Furthermore, the reason for the higher ART uptake among same-day ART participants require further exploration around the ART initiation processes and their potential impact on ‘patients’ future health-seeking behaviour as well as long-term on-ART outcomes. The sample size did influence the duration of the enrolment process. However, the date of enrolment start depended on ethics approval. Unfortunately, we were negatively affected by university student protests that caused the Human Research Ethics department to stop operations for a while, resulting in a backlog of applications. To compensate for this, we adjusted all multivariate analyses by the lag period between the policy directive to the clinics and the date of patient’s HIV diagnosis.
Our results highlight a positive move towards earlier ART initiation after the implementation of the UTT and SDI policies. However, the results also emphasise a vital need to not only streamline processes to increase immediate ART implementation/uptake further but also ensure timeous baseline safety and monitoring blood tests. Going forward, the need to improve patient demand for early HIV testing remains pertinent to achieve the prevention and treatment benefits of ART.
We extend our gratitude to the staff of PHC clinics who supported the implementation of the study and our sincere thanks go to the patients attending these clinics for their willingness to participate and share the valuable information that made this study possible.
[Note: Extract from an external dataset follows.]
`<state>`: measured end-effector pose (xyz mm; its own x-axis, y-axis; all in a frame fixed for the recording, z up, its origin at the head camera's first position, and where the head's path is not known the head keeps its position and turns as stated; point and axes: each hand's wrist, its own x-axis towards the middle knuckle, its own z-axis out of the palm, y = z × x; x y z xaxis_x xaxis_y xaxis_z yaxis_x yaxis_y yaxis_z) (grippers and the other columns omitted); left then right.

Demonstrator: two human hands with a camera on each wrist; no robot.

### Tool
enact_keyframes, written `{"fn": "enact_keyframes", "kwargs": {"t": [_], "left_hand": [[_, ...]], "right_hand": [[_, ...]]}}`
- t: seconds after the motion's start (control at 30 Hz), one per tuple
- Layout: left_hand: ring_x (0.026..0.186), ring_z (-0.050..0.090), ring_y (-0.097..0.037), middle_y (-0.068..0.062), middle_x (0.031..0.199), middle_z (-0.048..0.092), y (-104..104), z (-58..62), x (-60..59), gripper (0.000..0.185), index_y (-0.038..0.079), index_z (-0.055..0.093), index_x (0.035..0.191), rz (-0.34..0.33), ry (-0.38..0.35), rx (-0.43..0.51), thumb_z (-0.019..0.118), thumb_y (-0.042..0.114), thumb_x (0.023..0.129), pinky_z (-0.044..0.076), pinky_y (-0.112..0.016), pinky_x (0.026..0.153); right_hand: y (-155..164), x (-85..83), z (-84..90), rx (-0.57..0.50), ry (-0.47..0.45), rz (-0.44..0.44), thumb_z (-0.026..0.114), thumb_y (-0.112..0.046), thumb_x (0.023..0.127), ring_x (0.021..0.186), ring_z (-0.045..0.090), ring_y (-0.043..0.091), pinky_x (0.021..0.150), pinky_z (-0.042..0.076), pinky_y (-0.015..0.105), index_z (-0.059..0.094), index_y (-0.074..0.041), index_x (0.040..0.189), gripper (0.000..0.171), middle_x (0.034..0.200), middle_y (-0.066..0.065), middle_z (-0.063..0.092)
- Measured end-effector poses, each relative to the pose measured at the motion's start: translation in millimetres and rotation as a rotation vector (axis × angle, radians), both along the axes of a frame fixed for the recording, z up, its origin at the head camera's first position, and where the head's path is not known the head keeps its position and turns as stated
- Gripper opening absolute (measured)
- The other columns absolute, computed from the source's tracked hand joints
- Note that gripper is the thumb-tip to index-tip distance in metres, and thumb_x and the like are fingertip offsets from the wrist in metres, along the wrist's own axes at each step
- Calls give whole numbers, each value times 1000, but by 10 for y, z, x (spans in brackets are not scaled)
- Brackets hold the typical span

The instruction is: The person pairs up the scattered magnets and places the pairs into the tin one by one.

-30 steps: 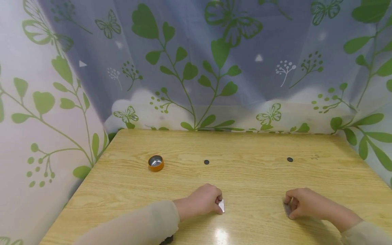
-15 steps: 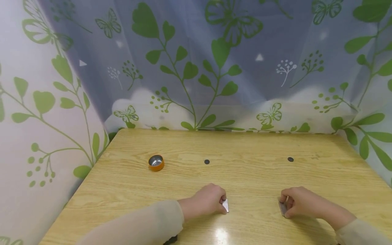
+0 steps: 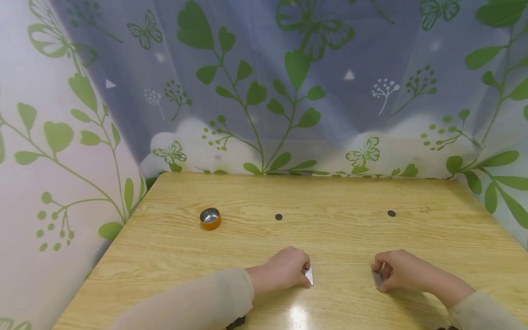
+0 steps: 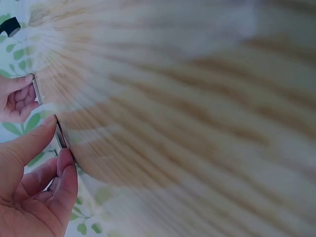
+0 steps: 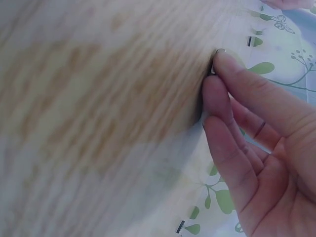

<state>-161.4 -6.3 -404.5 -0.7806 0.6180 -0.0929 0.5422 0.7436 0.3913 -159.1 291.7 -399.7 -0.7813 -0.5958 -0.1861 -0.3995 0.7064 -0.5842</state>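
Observation:
In the head view my left hand (image 3: 305, 274) rests on the wooden table (image 3: 338, 233) and pinches a small silver metal plate (image 3: 310, 276) stood on edge. Further right, my right hand (image 3: 380, 274) pinches a similar grey plate (image 3: 376, 278), also on edge. The two plates face each other across a gap of bare table. The left wrist view shows my thumb and fingers (image 4: 66, 173) gripping the thin plate (image 4: 61, 137), with the other hand's plate (image 4: 36, 89) beyond. In the right wrist view my fingertips (image 5: 217, 89) cover most of the plate (image 5: 213, 69).
A small orange-rimmed metal cap (image 3: 210, 218) sits at the left of the table. Two small black discs (image 3: 278, 217) (image 3: 391, 213) lie further back. A leaf-patterned curtain (image 3: 264, 91) hangs around the table's far and side edges.
My left hand has slid to the right and my right hand to the left, each with its plate, so the gap between the plates is narrower.

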Motion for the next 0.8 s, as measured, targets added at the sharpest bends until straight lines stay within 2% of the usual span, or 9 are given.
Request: {"fn": "enact_keyframes", "kwargs": {"t": [0.17,0.37,0.53,0.8], "left_hand": [[57,41,-5,9,63,48,48,13,4,24,12,61,72,1,7,-5,81,25,73,37,-17,55],[59,43,-6,9,64,49,120,22,7,23,11,62,76,22,-21,-18,81,25,72,38,-18,56],[59,42,-5,9,63,48,184,28,6,24,11,62,74,2,12,-23,81,26,72,37,-17,56],[60,43,-5,9,65,49,273,64,33,24,10,64,78,4,9,-47,81,27,72,38,-16,57]], "right_hand": [[-5,-3,-1,5,12,0,81,-14,69,62,51,2,55,43,24,57,-9,84,29,69,-10,57],[-8,-8,-15,-5,3,-5,81,-14,69,63,51,2,55,44,24,57,-9,84,29,70,-9,57],[-8,-11,-25,-5,13,-4,81,-14,69,62,51,2,55,43,24,57,-9,84,29,69,-10,57],[-42,-10,-18,-1,3,-3,81,-13,69,61,50,1,54,43,24,58,-9,85,28,68,-10,56]]}}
Contributors DO and MF conceptualised the study and paper. TS managed the study implementation and conducted the primary data analysis. TS, CH, IM implemented the study and contributed to the result interpretation. LCL and MM contributed to the interpretation of the results. All authors reviewed and approved the manuscript.
Funding This study has been made possible by the generous support of the American People and the President's Emergency Plan for AIDS Relief (PEPFAR) through US Agency for International Development (USAID) under the terms of Cooperative Agreements AID-674-A-12–00029 and 72067419CA00004 to HE2RO. The contents are the responsibility of the authors and do not necessarily reflect the views of PEPFAR, USAID or the US Government.
Competing interests None declared.
Patient and public involvement Patients and/or the public were not involved in the design, or conduct, or reporting, or dissemination plans of this research.
Patient consent for publication Not required.
Ethics approval The study protocol was reviewed and approved by the Institutional Review Boards of the University of Witwatersrand (M141103) in South Africa and Boston University (H-33516) in the USA.
Provenance and peer review Not commissioned; externally peer reviewed.
Data availability statement Data are available upon reasonable request. Patient medical records are owned by the study site and the National Department of Health (South Africa) and governed by the Human Research Ethics Committee (University of Witwatersrand, Johannesburg, South Africa). All relevant data are included in the paper.